Jeden Freitagnachmittag kommen in einem Atelier in der Würzburger Innenstadt zwei Dutzend Menschen mit und ohne Behinderung zusammen und erschaffen Kunst: Zeichnungen, Gemälde und Skulpturen – von Tusche bis Tempera, von Sperrholz bis Leinwand, von Aquarell bis Collage, durchaus mit künstlerischem Anspruch. Denn die Kunstwerkstatt versteht sich als ein Ort künstlerischer Produktion, wo kreatives Tun behinderter Menschen nicht verniedlicht oder als Beschäftigungstherapie abgetan wird.
Stattdessen bearbeiten die Künstler gemeinsam mit ihren ehrenamtlichen Begleitern relevante Themen der Zeit: "Jung und Alt" ist so ein Thema, das die künstlerische Arbeit in der Kunstwerkstatt im Jubiläumsjahr 2016 bestimmt – oder zuletzt auch Flucht und Migration.
Behinderung fördert künstlerische Handschrift
Künstler Klaus Knorz in der Würzburger Kunstwerkstatt.
Im Mittelpunkt steht immer der jeweilige Mensch mit seinen persönlichen Erfahrungen und besonderen Begabungen. Die Künstlerinnen und Künstler gewähren durch ihre Werke einen Einblick in ihre Gefühls- und Gedankenwelten und erforschen fantasievolle Ausdrucksformen. Dabei ist eine Behinderung kein Hindernis auf dem Weg zum kreativen Ausdruck, sondern fördert die unverwechselbare künstlerische Handschrift.
Kunst als Mittel der Kommunikation
Werk mit dem Titel "Lampedusa" von Rüdiger Blüml
Die jüngste Ausstellung der Würzburger Kunstwerkstatt mit dem Titel "Unterwegs" setzte neben Reisen durch Gedanken- und Gefühlswelten vor allem die weltpolitische Dimension des Unterwegs-Seins ins Bild; etwa die Lebenswege von Flüchtlingen, deren Schicksalen sich die behinderten und im Lebensalltag oft "sprachlosen" Künstler mit hohem Engagement annehmen. Wo Worte fehlen, rücken die Bilder in den Fokus. Wo die verbale Kommunikation schwierig wird, bietet die Bildende Kunst kreative Alternativen.
Ausstellungen in ganz Europa
Ausstellung der Würzburger Kunstwerkstatt mit dem Titel "Unterwegs".

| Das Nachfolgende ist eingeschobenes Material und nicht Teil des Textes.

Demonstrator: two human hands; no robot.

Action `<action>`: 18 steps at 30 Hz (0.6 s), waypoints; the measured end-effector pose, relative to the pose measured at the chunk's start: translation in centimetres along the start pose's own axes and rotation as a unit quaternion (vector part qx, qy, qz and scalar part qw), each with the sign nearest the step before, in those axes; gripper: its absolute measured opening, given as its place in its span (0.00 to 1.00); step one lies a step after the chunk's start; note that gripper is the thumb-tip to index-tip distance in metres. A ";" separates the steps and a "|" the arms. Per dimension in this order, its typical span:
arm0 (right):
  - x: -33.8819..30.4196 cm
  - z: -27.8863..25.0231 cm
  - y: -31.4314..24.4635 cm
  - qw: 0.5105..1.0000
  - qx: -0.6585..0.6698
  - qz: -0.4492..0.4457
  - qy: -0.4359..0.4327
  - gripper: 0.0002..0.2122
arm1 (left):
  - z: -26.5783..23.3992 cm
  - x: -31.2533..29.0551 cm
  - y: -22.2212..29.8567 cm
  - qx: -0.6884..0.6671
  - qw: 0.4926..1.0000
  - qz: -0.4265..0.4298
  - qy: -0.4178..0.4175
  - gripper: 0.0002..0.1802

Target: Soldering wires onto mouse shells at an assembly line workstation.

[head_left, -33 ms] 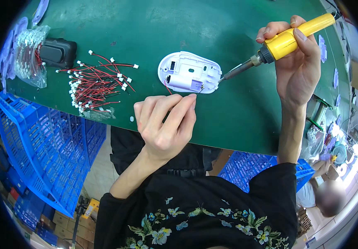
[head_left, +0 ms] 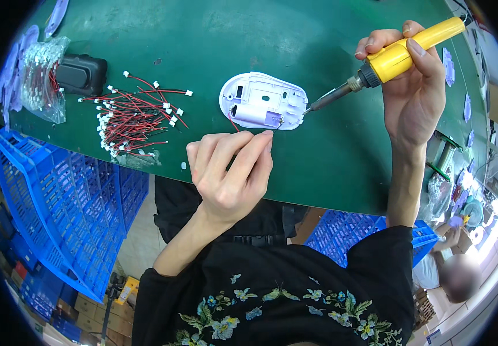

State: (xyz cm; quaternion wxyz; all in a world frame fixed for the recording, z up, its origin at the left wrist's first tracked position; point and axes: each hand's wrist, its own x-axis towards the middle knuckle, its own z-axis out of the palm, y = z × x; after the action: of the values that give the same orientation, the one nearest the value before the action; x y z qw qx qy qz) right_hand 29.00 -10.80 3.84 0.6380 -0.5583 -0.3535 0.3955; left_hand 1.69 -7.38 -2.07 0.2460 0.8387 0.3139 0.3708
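A white oval plastic shell (head_left: pixel 263 101) lies open side up on the green table (head_left: pixel 203 34). My right hand (head_left: pixel 413 86) grips a yellow-handled soldering iron (head_left: pixel 402 55), and its metal tip touches the shell's right edge. My left hand (head_left: pixel 229 170) rests on the table just in front of the shell. Its fingers are closed together, pinching a thin red wire (head_left: pixel 233 123) that runs from the shell's near edge.
A loose pile of red-and-black leads with white plugs (head_left: pixel 136 124) lies left of the shell. Further left are a black box (head_left: pixel 81 74) and a clear bag of leads (head_left: pixel 41 81). Blue crates (head_left: pixel 58 213) stand below the table edge. Another person (head_left: pixel 457 277) sits at the lower right.
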 end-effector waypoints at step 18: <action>0.3 -0.4 -3.9 0.995 0.020 -0.048 0.088 0.17 | -3.8 7.0 1.2 0.174 0.954 0.052 -0.240 0.18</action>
State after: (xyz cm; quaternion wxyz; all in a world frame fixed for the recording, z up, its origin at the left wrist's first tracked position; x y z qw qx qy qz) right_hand 29.96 -10.93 7.67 0.6959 -0.5607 -0.3140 0.3207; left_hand 2.82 -2.54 4.22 0.1444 0.9480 0.2610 0.1109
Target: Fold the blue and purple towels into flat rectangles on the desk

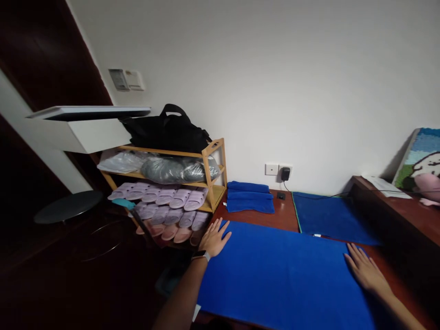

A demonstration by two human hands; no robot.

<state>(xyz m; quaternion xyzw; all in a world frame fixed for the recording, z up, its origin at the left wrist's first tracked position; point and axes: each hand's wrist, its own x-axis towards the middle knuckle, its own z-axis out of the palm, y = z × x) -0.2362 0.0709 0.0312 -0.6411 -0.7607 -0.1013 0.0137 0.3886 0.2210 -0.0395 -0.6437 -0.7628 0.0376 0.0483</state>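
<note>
A large blue towel [282,275] lies spread flat over the front of a reddish-brown wooden surface [240,217]. At its far left corner rests my left hand [213,238], fingers apart and palm down, with a watch on the wrist. My right hand [366,268] lies flat on the far right corner, its fingers stretched out. Behind the towel, near the wall, sits a smaller folded blue cloth [250,198]. To the right of that is another blue cloth [330,215] with a green edge, lying flat.
On the left stands a wooden rack [215,183] with lilac slippers [165,195], bagged items and a black bag [168,130]. A charger [285,173] is plugged into the wall. A raised ledge [395,215] borders the right side. A round stool [68,207] stands far left.
</note>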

Der Einsatz von Kunst als Mittel der Kommunikation für Menschen mit geistiger und körperlicher Beeinträchtigung hilft dabei, soziale Grenzen und Barrieren zu überwinden. Dabei arbeitet die Würzburger Gemeinschaft eng mit örtlichen Einrichtungen zusammen – und kooperiert mit Partnern in ganz Europa. So haben die Würzburger Künstler ihre Werke auch schon in Rom, im Europäischen Parlament in Straßburg oder in Israel ausgestellt.
Die inklusive Bewegung "Die Freunde"
Die Würzburger Kunstwerkstatt der Gemeinschaft Sant’Egidio gehört zur weltweiten inklusiven Bewegung "Die Freunde". Seit ihrer Gründung 1968 in Rom bringt Sant'Egidio Menschen mit und ohne Behinderung zusammen, mittlerweile auf der ganzen Welt. In Würzburg ist neben der Kunstwerkstatt auch eine inklusive Band entstanden. Eine Gruppe besucht und gestaltet wöchentlich den Gottesdienst der Würzburger Gemeinschaft Sant’Egidio. Außerdem gehören Ausflüge, Urlaubs- und Pilgerreisen seit vielen Jahren zum Programm.
Stichwort: die Gemeinschaft Sant'Egidio
Sant'Egidio wurde 1968 von Jugendlichen in Rom gegründet. Eine kleine Gruppe von Studenten versammelte sich damals in der Kirche Sant'Egidio, um auf das Evangelium zu hören und es ins Leben umzusetzen. Sie gingen in die Armenviertel von Rom und begannen eine Nachmittagsschule, die "Scuola popolore" – bekannt als "Friedensschule". Seit Beginn an hat die Gemeinschaft auch das Ziel, Menschen mit Behinderung in alle Aktivitäten zu integrieren. So gingen auch immer wieder Kinder mit einer geistigen Behinderung zur Nachmittagsschule – und fanden Freunde. Heute gehören der Laienbewegung, die sich in über 70 Ländern der Weitergabe des Evangeliums und dem Dienst an Bedürftigen widmet, weltweit mehr als 50.000 Personen an.